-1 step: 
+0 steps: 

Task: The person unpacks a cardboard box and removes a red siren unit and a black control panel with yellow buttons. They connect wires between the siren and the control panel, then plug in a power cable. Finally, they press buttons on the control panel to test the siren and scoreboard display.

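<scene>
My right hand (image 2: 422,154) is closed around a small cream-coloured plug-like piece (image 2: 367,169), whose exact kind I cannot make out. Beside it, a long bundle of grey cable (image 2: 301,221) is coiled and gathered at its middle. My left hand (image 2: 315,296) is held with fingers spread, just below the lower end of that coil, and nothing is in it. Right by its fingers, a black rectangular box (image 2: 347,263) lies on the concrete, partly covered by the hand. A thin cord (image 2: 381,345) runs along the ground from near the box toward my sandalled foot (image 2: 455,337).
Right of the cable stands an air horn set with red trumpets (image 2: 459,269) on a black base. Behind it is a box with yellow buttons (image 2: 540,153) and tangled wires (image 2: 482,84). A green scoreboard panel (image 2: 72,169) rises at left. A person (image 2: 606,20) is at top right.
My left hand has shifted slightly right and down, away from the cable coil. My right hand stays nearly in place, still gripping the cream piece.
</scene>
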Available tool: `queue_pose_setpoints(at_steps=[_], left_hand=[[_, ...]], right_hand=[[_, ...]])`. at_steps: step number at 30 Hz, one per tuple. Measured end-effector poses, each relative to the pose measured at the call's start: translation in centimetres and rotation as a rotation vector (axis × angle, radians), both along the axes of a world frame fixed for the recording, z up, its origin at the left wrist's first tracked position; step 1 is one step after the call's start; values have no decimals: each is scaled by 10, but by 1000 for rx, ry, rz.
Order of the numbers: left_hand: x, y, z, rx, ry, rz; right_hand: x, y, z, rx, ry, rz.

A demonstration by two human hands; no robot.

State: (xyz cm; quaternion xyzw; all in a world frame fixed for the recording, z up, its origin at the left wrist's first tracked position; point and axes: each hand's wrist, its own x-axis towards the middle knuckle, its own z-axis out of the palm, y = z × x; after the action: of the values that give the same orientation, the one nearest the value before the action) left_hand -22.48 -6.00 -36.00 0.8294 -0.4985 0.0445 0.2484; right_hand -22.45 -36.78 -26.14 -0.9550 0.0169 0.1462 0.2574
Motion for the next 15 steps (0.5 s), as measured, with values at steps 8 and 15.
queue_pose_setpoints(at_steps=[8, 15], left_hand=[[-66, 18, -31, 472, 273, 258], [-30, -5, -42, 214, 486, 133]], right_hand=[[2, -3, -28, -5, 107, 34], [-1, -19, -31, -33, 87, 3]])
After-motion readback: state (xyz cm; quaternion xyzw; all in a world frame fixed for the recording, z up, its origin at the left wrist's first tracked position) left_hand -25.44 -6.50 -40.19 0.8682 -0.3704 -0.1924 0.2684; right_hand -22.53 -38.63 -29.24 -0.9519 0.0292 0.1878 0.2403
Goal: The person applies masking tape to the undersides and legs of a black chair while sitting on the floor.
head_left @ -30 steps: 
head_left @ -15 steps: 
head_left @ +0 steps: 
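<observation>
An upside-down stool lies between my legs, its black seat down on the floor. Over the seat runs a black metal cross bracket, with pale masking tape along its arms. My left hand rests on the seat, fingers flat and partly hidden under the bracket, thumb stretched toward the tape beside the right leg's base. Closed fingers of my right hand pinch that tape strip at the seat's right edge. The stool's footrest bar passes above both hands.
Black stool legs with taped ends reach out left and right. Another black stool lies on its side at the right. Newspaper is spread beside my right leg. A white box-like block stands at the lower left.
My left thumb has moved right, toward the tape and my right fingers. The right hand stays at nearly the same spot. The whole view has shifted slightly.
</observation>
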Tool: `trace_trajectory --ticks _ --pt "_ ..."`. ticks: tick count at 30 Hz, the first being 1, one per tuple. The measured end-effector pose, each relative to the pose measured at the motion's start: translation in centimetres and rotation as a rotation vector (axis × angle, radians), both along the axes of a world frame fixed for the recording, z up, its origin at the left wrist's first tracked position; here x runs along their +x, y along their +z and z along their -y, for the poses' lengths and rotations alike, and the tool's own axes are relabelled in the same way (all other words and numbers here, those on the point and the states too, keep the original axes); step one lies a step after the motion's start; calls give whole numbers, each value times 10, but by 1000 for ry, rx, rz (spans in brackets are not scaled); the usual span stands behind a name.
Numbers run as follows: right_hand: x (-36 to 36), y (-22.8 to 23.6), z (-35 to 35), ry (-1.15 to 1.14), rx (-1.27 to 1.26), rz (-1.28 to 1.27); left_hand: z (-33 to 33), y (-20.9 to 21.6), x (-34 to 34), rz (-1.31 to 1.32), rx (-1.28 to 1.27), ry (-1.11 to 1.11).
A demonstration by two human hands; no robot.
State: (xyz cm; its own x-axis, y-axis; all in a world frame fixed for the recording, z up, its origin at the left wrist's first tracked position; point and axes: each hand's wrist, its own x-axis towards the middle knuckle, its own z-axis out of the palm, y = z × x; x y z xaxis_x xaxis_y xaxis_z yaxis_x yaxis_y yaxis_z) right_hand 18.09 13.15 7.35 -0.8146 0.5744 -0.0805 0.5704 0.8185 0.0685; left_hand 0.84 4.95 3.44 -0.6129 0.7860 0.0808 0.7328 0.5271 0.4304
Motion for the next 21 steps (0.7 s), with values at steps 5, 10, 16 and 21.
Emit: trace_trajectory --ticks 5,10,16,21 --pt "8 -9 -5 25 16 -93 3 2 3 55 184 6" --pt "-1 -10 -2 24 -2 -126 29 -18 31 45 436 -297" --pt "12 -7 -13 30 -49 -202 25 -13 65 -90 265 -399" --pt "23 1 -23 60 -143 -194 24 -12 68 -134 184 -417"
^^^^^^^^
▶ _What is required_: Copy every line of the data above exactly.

▶ _Answer below_:
-1 step: 
+0 steps: 

Task: The person unpacks a cardboard box and removes a red siren unit and a black control panel with yellow buttons. They connect wires between the siren and the control panel, then plug in a power cable. Finally, they press buttons on the control panel to test the siren and scoreboard display.

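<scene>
My right hand (image 2: 422,154) is closed around a small cream-coloured plug-like piece (image 2: 367,169), whose exact kind I cannot make out. Beside it, a long bundle of grey cable (image 2: 301,221) is coiled and gathered at its middle. My left hand (image 2: 315,296) is held with fingers spread, just below the lower end of that coil, and nothing is in it. Right by its fingers, a black rectangular box (image 2: 347,263) lies on the concrete, partly covered by the hand. A thin cord (image 2: 381,345) runs along the ground from near the box toward my sandalled foot (image 2: 455,337).
Right of the cable stands an air horn set with red trumpets (image 2: 459,269) on a black base. Behind it is a box with yellow buttons (image 2: 540,153) and tangled wires (image 2: 482,84). A green scoreboard panel (image 2: 72,169) rises at left. A person (image 2: 606,20) is at top right.
My left hand has shifted slightly right and down, away from the cable coil. My right hand stays nearly in place, still gripping the cream piece.
</scene>
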Available tool: `queue_pose_setpoints(at_steps=[_], left_hand=[[_, ...]], right_hand=[[_, ...]])`. at_steps: step number at 30 Hz, one per tuple. Measured end-effector poses, each relative to the pose measured at the call's start: translation in centimetres and rotation as a rotation vector (axis × angle, radians), both along the axes of a world frame fixed for the recording, z up, its origin at the left wrist's first tracked position; step 1 is one step after the call's start; values have no decimals: each is scaled by 10, but by 1000 for rx, ry, rz.
Order of the numbers: left_hand: x, y, z, rx, ry, rz; right_hand: x, y, z, rx, ry, rz.

A demonstration by two human hands; no robot.

State: (xyz cm; quaternion xyzw; all in a world frame fixed for the recording, z up, its origin at the left wrist's first tracked position; point and axes: each hand's wrist, its own x-axis towards the middle knuckle, its own z-axis out of the palm, y = z × x; after the action: of the values that give the same orientation, the one nearest the value before the action) left_hand -22.48 -6.00 -36.00 0.8294 -0.4985 0.0445 0.2484; right_hand -22.45 -36.78 -26.14 -0.9550 0.0169 0.1462 0.2574
Motion for the next 15 steps (0.5 s), as measured, with values at steps 8 and 15.
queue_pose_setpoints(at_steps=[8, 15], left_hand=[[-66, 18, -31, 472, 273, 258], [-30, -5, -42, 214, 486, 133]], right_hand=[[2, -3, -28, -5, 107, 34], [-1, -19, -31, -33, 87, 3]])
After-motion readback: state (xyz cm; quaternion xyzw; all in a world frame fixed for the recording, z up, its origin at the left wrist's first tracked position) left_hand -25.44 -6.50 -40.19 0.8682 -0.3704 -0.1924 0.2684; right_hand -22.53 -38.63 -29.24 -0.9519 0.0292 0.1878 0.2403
Goal: The person applies masking tape to the undersides and legs of a black chair while sitting on the floor.
head_left @ -30 steps: 
head_left @ -15 steps: 
head_left @ +0 steps: 
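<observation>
An upside-down stool lies between my legs, its black seat down on the floor. Over the seat runs a black metal cross bracket, with pale masking tape along its arms. My left hand rests on the seat, fingers flat and partly hidden under the bracket, thumb stretched toward the tape beside the right leg's base. Closed fingers of my right hand pinch that tape strip at the seat's right edge. The stool's footrest bar passes above both hands.
Black stool legs with taped ends reach out left and right. Another black stool lies on its side at the right. Newspaper is spread beside my right leg. A white box-like block stands at the lower left.
My left thumb has moved right, toward the tape and my right fingers. The right hand stays at nearly the same spot. The whole view has shifted slightly.
</observation>
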Tool: `trace_trajectory --ticks _ --pt "_ ..."`. ticks: tick count at 30 Hz, the first being 1, one per tuple. The measured end-effector pose, each relative to the pose measured at the motion's start: translation in centimetres and rotation as a rotation vector (axis × angle, radians), both along the axes of a world frame fixed for the recording, z up, its origin at the left wrist's first tracked position; here x runs along their +x, y along their +z and z along their -y, for the poses' lengths and rotations alike, and the tool's own axes are relabelled in the same way (all other words and numbers here, those on the point and the states too, keep the original axes); step one lies a step after the motion's start; calls give whole numbers, each value times 10, but by 1000 for ry, rx, rz (spans in brackets are not scaled); the usual span stands behind a name.
Numbers run as follows: right_hand: x (-36 to 36), y (-22.8 to 23.6), z (-35 to 35), ry (-1.15 to 1.14), rx (-1.27 to 1.26), rz (-1.28 to 1.27); left_hand: z (-33 to 33), y (-20.9 to 21.6), x (-34 to 34), rz (-1.31 to 1.32), rx (-1.28 to 1.27), ry (-1.11 to 1.11).
A demonstration by two human hands; no robot.
State: (xyz cm; its own x-axis, y-axis; all in a world frame fixed for the recording, z up, its origin at the left wrist's first tracked position; point and axes: each hand's wrist, its own x-axis towards the middle knuckle, its own z-axis out of the palm, y = z × x; x y z xaxis_x xaxis_y xaxis_z yaxis_x yaxis_y yaxis_z) right_hand 18.09 13.15 7.35 -0.8146 0.5744 -0.0805 0.5704 0.8185 0.0685; left_hand 0.84 4.95 3.44 -0.6129 0.7860 0.0808 0.7328 0.5271 0.4304
Motion for the next 21 steps (0.7 s), with values at steps 5, 10, 16 and 21.
Emit: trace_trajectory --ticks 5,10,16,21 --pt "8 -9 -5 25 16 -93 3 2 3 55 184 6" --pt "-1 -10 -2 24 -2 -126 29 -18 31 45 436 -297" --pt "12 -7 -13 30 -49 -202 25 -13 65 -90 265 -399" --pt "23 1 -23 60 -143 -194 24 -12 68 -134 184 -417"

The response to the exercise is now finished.